## What the exercise asks
How many of the lines below have "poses" in them? Say the number and nothing more.
== Segment start ==
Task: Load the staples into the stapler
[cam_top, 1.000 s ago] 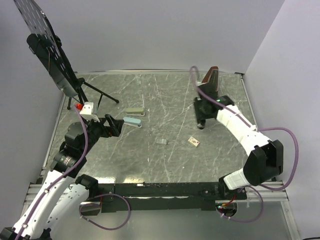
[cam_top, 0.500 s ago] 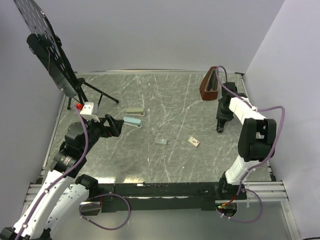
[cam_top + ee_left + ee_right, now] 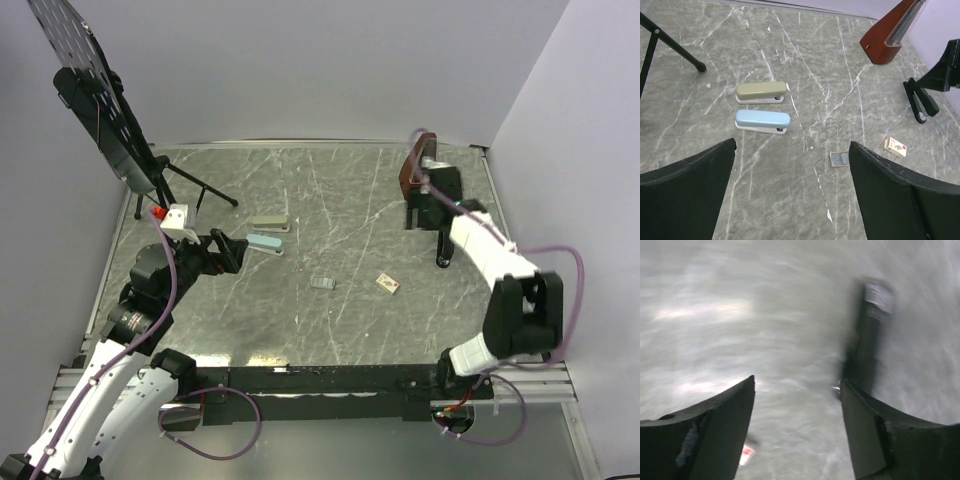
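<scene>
The black stapler (image 3: 441, 250) lies on the table at the right, its halves spread in a narrow V in the left wrist view (image 3: 920, 102). It is a blurred dark bar in the right wrist view (image 3: 867, 345). The small whitish staple box (image 3: 388, 284) lies left of it and also shows in the left wrist view (image 3: 895, 147). No staple strip can be made out. My right gripper (image 3: 425, 205) hovers open and empty just behind the stapler (image 3: 797, 435). My left gripper (image 3: 230, 250) is open and empty at the left (image 3: 792, 200).
A grey-green stapler (image 3: 270, 223) and a light blue stapler (image 3: 266, 243) lie left of centre. A small grey flat piece (image 3: 321, 282) lies mid-table. A brown wedge-shaped object (image 3: 415, 165) stands at the back right. A black stand (image 3: 110, 120) fills the back left.
My right arm has swung to the right edge and then back toward the brown object. The black stapler now lies on the table apart from the gripper. The left arm has not moved.
</scene>
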You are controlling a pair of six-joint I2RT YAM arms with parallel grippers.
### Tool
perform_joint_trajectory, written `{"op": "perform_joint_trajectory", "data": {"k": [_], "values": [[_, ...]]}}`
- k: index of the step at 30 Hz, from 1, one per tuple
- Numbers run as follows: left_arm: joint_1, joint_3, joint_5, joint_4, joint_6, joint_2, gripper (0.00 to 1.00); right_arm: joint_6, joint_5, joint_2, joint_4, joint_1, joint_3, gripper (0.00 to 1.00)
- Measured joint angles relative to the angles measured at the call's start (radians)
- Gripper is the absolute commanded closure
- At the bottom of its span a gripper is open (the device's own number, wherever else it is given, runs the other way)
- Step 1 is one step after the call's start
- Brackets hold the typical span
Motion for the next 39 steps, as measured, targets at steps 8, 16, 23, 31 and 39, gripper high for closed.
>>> {"op": "perform_joint_trajectory", "data": {"k": [8, 16, 23, 31, 39], "values": [[0.003, 0.0, 0.006, 0.0, 0.004, 0.016, 0.01, -0.156, -0.266, -0.043, 0.289, 0.388, -0.056, 0.09], [0.009, 0.0, 0.007, 0.0, 0.006, 0.017, 0.01, -0.186, -0.449, 0.302, 0.384, 0.537, 0.144, 0.09], [0.011, 0.0, 0.008, 0.0, 0.006, 0.017, 0.0, -0.185, -0.516, 0.502, 0.371, 0.592, 0.346, 0.13], [0.011, 0.0, 0.009, 0.0, 0.006, 0.017, 0.01, -0.182, -0.523, 0.638, 0.299, 0.62, 0.51, 0.24], [0.011, 0.0, 0.009, 0.0, 0.006, 0.017, 0.01, -0.189, -0.521, 0.668, 0.238, 0.633, 0.523, 0.5]]}}
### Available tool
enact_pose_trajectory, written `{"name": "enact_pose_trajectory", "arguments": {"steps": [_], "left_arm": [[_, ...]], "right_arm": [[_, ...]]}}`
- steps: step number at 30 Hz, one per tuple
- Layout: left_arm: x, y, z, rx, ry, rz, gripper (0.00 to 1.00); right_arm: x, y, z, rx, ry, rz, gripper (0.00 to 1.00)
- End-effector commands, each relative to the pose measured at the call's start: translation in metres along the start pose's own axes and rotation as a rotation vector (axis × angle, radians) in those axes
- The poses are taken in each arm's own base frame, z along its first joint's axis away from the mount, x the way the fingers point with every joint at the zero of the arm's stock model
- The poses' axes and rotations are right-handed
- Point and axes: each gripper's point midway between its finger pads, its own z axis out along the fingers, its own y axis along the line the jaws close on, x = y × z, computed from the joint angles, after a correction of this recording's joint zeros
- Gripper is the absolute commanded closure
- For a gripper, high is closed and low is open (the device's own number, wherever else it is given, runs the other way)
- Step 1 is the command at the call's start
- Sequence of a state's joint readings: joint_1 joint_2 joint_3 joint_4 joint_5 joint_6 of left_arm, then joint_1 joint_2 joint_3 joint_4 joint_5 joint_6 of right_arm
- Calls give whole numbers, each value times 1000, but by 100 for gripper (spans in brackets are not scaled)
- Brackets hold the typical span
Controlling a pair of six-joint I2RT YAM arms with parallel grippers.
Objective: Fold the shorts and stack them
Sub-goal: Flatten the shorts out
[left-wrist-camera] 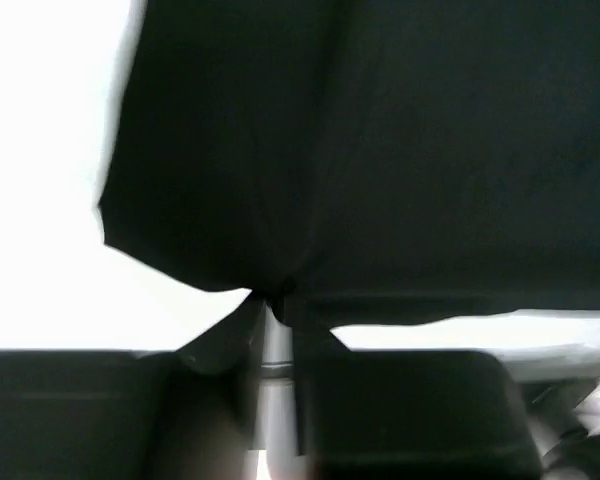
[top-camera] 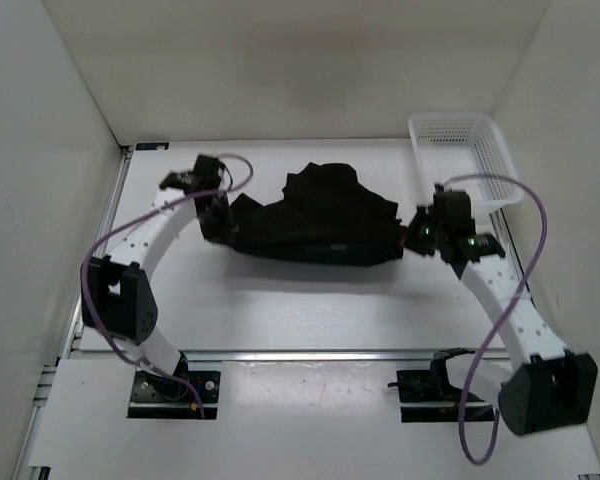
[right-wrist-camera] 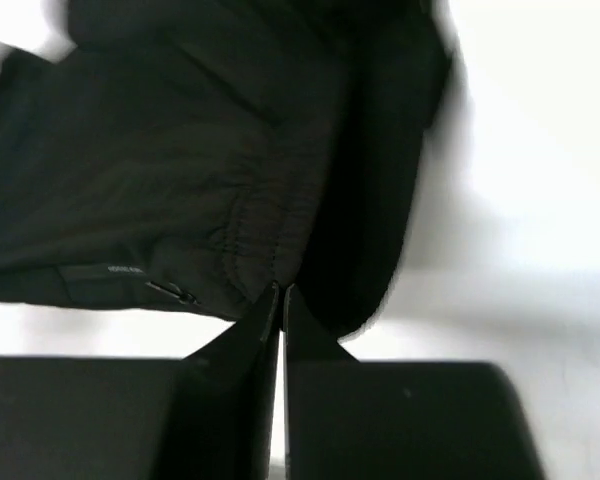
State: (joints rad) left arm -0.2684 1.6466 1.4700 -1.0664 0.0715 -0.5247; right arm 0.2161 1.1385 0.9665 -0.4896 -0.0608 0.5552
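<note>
The black shorts (top-camera: 315, 220) stretch across the middle of the white table between my two arms, bunched and partly folded. My left gripper (top-camera: 218, 222) is shut on their left edge; the left wrist view shows the dark cloth (left-wrist-camera: 360, 150) pinched at the fingertips and hanging above the table. At the right end, my right gripper (top-camera: 416, 236) is shut on the gathered waistband seam (right-wrist-camera: 250, 215), with a small pale label (right-wrist-camera: 125, 270) showing near the hem.
A white mesh basket (top-camera: 465, 158) stands at the back right, just behind the right arm. White walls close in the table on the left, back and right. Purple cables loop off both arms.
</note>
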Motion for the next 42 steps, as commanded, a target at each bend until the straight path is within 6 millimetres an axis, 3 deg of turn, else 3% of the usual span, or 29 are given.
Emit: {"name": "enact_pose_trajectory", "arguments": {"steps": [1,2,3,4,5,7,8,12,14,15,18,19,23,28,30,33,34,35,36,37,40,41,42], "left_arm": [[67,9,6,55,71,3,65],[77,15,10,44,87,-23,44],[86,20,11,37,98,-33,36],[90,25,14,26,95,-42,36],[98,32,20,-2,113,-66,36],[98,36,20,-25,99,-80,36],[96,36,19,-28,86,-97,36],[109,59,25,-125,111,-174,35],[116,61,27,-116,121,-212,32],[129,68,35,-129,156,-241,25],[155,70,48,-111,222,-322,22],[162,73,51,-127,236,-356,20],[163,75,57,-134,221,-386,8],[164,82,75,-190,245,-396,7],[165,80,83,-176,253,-398,9],[168,79,91,-204,272,-384,24],[166,81,95,-225,269,-382,34],[160,78,95,-218,262,-382,66],[156,78,97,-227,249,-379,81],[154,78,98,-227,251,-368,90],[135,64,93,-177,211,-358,90],[130,61,89,-167,200,-357,90],[119,53,80,-148,180,-345,90]], "right_arm": [[40,-33,-23,89,-11,45,85],[73,-55,-23,150,62,74,72],[81,-58,-31,157,46,138,61],[90,-62,-35,170,59,173,53],[99,-66,-41,180,68,208,53],[112,-67,-44,192,97,305,47],[122,-69,-46,204,136,331,39],[145,-57,-46,159,250,422,20],[160,-56,-42,128,298,443,20],[162,-56,-38,132,295,478,20],[169,-56,-26,110,304,521,21],[161,-49,-21,76,284,525,21],[162,-58,-4,138,299,530,22],[154,-66,11,187,295,493,26],[151,-68,16,193,281,490,28],[149,-70,22,199,273,488,33],[153,-74,25,216,276,488,34],[155,-78,28,227,274,487,38],[151,-76,32,214,261,485,41],[152,-80,36,232,262,485,47],[140,-77,41,226,228,468,77],[133,-74,41,213,218,451,98],[116,-69,40,213,183,422,100]]}}
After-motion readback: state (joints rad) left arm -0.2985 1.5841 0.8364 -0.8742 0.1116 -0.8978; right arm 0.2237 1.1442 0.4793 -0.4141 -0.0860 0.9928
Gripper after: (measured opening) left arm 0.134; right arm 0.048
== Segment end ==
## Result of this task
2